You may want to rethink that second walk down the aisle if you are approaching retirement, and counting on income from Social Security.

According to child support attorneys from Tomassian Pimentel & Shapazian Law Firm, if you’re eligible to collect benefits on your ex-spouse’s record, you will no longer be eligible for those benefits if you remarry.

That rule, plus others, is one of the reasons financial advisors like Stacy Francis, president and CEO of Francis Financial in New York City, sit down with savers to plot out a careful strategy when it comes to claiming Social Security.

Knowing these strategies becomes more important with the rise of gray divorce. The divorce rate for adults age 50 and over has nearly doubled in the past 25 years, according to data from the U.S. Census Bureau.

To be eligible to claim on your ex-spouse’s Social Security benefits, whereby you receive half of their benefit amount, you must have been married at least 10 years and be at least 62 years of age.

You have the ability to choose between your own Social Security benefit or your ex-spouse’s. Once you remarry, however, that choice is gone.

“This is where it pays to live in sin,” Francis said. “If you get remarried, generally you can’t collect on the benefits of your former spouse.”

That changes if your second marriage ends because you get divorced, the marriage is annulled or your second spouse passes away.

At that point, if you were married to each spouse for 10 years or longer, you can choose between the two spouses’ benefits, Francis said.

The benefit amounts do not change if more than one ex-spouse claims on one individual’s records. Francis said she knows of one man whose four ex-wives were all eligible for the same spousal benefits on his record.

When to wait

If you’re close to the 10-year mark and contemplating a divorce, you may want to wait until you reach that anniversary.

That is what financial advisor Mark Smith, president of Vision Wealth Planning in Glen Allen, Virginia, said he saw one couple do. The wife prolonged making the divorce final for nine months in order to make sure she would qualify for benefits on her soon-to-be ex-husband’s record.

If you do get remarried, you are eligible for spousal benefits on your new spouse’s record, Smith said. You generally must be married for one year to be eligible (assuming you are still married and have reached age 62.)

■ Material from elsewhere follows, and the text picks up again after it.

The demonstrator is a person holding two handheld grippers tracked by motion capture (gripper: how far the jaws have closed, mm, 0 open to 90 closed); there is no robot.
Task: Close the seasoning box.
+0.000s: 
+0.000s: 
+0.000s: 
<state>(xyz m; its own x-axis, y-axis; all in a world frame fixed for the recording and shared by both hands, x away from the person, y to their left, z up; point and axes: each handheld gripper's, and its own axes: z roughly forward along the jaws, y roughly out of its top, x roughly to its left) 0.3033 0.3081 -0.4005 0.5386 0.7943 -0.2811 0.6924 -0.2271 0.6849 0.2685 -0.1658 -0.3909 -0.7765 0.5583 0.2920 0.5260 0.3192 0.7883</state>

“It wouldn’t be noticeable unless your second spouse earns noticeably less than your first spouse,” Smith said.
Survivor benefits

If your ex-spouse is deceased, however, you can claim survivor benefits starting from age 60.
Remarrying before age 60 will cut off your eligibility to collect on your first spouse’s record if they are deceased, Smith noted.

If you wait until age 60 or after to remarry, you can still collect those survivor benefits from your previous spouse.

“When you have access to more than one type of benefit, that’s when you have to figure out which one is best to claim and in which order,” Smith said.

You could lose out if you don’t take that advice, noted Mike Piershale, president of Piershale Financial Group in Crystal Lake, Illinois.
Piershale knows a couple who got married in their late 50s, making the individual with a deceased previous spouse ineligible for survivor benefits.

“If they had just waited until 60 to get married, they could have gotten a survivor benefit,” Piershale said.